[TASK] Once the line containing "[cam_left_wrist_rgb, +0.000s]" has been copied, stop; copy every line before it exactly, beginning with the first line of the material below.

=== PROVIDED MATERIAL ===

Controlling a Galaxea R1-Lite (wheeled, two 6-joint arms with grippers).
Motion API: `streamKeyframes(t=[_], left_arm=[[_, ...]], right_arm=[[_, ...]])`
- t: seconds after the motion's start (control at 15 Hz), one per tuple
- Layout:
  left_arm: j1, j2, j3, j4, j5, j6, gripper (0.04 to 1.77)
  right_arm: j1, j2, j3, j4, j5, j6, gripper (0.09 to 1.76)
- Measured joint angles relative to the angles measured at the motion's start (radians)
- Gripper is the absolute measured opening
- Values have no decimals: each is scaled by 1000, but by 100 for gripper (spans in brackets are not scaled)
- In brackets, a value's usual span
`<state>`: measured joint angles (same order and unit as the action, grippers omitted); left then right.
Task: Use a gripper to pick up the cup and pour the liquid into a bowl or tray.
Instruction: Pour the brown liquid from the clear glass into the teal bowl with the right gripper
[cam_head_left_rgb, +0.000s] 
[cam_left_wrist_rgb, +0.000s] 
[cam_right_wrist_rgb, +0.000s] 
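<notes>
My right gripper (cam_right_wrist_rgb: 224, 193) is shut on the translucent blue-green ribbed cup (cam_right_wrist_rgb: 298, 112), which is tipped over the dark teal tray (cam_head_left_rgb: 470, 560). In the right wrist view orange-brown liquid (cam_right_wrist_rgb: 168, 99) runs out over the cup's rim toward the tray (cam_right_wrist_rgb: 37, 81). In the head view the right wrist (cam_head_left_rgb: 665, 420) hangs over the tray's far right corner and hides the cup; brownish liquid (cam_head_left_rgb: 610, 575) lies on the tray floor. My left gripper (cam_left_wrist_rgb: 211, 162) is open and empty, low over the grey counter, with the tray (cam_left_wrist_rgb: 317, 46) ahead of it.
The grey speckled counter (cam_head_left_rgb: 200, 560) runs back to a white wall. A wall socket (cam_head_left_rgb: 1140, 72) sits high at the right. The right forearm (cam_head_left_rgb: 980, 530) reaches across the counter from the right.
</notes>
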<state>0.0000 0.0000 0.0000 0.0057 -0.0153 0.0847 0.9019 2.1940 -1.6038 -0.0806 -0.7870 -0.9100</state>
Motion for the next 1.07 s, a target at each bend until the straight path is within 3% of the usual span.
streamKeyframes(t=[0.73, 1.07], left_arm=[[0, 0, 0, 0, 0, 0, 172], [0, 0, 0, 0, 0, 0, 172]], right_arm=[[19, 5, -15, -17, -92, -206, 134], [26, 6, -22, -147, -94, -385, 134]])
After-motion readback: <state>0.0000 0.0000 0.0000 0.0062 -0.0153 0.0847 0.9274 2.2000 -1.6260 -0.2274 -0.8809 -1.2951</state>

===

[OUTPUT]
Controlling a Galaxea R1-Lite (wheeled, two 6-joint arms with grippers).
Motion API: `streamKeyframes(t=[_], left_arm=[[_, ...]], right_arm=[[_, ...]])`
- t: seconds after the motion's start (control at 15 Hz), one per tuple
- Layout:
  left_arm: j1, j2, j3, j4, j5, j6, gripper (0.04 to 1.77)
  right_arm: j1, j2, j3, j4, j5, j6, gripper (0.09 to 1.76)
- Measured joint angles relative to the angles measured at the motion's start (radians)
- Gripper is the absolute measured opening
- Values have no decimals: each is scaled by 1000, but by 100 for gripper (spans in brackets are not scaled)
- In brackets, a value's usual span
`<state>`: measured joint angles (same order and unit as the action, grippers omitted); left then right.
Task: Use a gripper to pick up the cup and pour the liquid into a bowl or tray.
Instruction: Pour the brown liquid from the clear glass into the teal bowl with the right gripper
[cam_head_left_rgb, +0.000s] 
[cam_left_wrist_rgb, +0.000s] 

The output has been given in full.